Teacher Diversity, Teacher Tests, Plus, Testing Like Reading Is A Political Problem, Too…

Here are a few on teacher policy.

Yesterday Bellwether released this policy brief that Tom Gold and I did on how you can use ARP dollars to diversify the teacher workforce. It includes a bit of the why and the research but then gets into specific strategies and some case studies on places doing various things. Hard to imagine a better time to put rhetoric into action on this issue than right now given all the money states and LEAs have to deploy.

Today, NCTQ is releasing an important look at teacher tests and the still pretty dismal state of teacher preparation.

Elsewhere, AERDF is spinning up, they’re already doing math and now are turning to assessment and rolling out of New Schools to operate independently.

From where I sit this kind of initiative is welcome and valuable from an innovation standpoint and focus on students who have been historically underserved. And I’m generally a pro-let’s do things like DARPA in education type, and a big adherent of ideas like Kelly’s Rules and how Skunk Works operates.

But, and there is usually a but on this kind of stuff, there are some differences here worth noting. Under law there are constrained buyers for defense weaponry and related systems. There is also general agreement on goals and success. These are not trivial dimensions. And they are non-existent in an education sector that’s decentralized, balkanized, and has little agreement on acceptable outcomes.

In pre-pandemic 2020, I wrote about reading instruction and how the problem is more a problem of politics than a problem of craft per se.

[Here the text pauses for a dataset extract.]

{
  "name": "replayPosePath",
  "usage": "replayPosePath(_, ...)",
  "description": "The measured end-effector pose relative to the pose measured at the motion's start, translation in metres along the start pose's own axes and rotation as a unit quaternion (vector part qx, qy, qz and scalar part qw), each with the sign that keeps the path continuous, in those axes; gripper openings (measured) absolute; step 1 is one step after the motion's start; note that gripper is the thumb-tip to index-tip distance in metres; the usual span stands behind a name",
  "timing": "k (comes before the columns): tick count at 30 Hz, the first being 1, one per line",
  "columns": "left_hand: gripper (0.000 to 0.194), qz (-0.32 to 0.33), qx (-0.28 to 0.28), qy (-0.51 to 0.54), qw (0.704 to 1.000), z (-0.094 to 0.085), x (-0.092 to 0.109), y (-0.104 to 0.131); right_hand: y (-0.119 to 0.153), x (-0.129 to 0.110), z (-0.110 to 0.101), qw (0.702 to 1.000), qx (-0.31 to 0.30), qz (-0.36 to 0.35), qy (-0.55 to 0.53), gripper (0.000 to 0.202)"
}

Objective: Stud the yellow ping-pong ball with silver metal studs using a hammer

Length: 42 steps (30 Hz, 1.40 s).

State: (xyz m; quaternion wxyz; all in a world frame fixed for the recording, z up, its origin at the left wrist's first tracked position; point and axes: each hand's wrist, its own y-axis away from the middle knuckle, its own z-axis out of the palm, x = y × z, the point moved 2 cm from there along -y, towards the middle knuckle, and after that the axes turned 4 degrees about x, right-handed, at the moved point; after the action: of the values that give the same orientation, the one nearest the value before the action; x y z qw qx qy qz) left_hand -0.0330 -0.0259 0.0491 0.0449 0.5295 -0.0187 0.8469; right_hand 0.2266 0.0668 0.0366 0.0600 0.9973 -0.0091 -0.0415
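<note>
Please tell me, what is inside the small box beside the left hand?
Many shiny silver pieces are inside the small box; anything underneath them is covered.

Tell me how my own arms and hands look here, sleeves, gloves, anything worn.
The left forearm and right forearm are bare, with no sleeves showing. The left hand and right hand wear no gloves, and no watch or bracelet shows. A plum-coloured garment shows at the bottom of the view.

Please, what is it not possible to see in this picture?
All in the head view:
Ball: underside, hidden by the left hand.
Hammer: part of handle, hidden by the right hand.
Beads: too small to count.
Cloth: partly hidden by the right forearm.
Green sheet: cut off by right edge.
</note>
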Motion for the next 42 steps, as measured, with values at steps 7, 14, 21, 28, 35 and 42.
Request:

We usually think, if we just get the craft right the policy will take care of itself. But the inverse is arguably true with reading: We’ve politicized reading in ways that damage the craft.* You could write the same thing about testing, though testing seems like both politics and R&D whereas reading is more politics at this point.

Defense, however, is about the controlled application of force. Education is about, well it depends who you ask. That’s politics and any initiative that doesn’t play attention to the politics of testing and structure of the market as much as the craft is going to struggle with impact.

*This is one reason it was exciting to see the Oakland NAACP say enough and demand better reading instruction.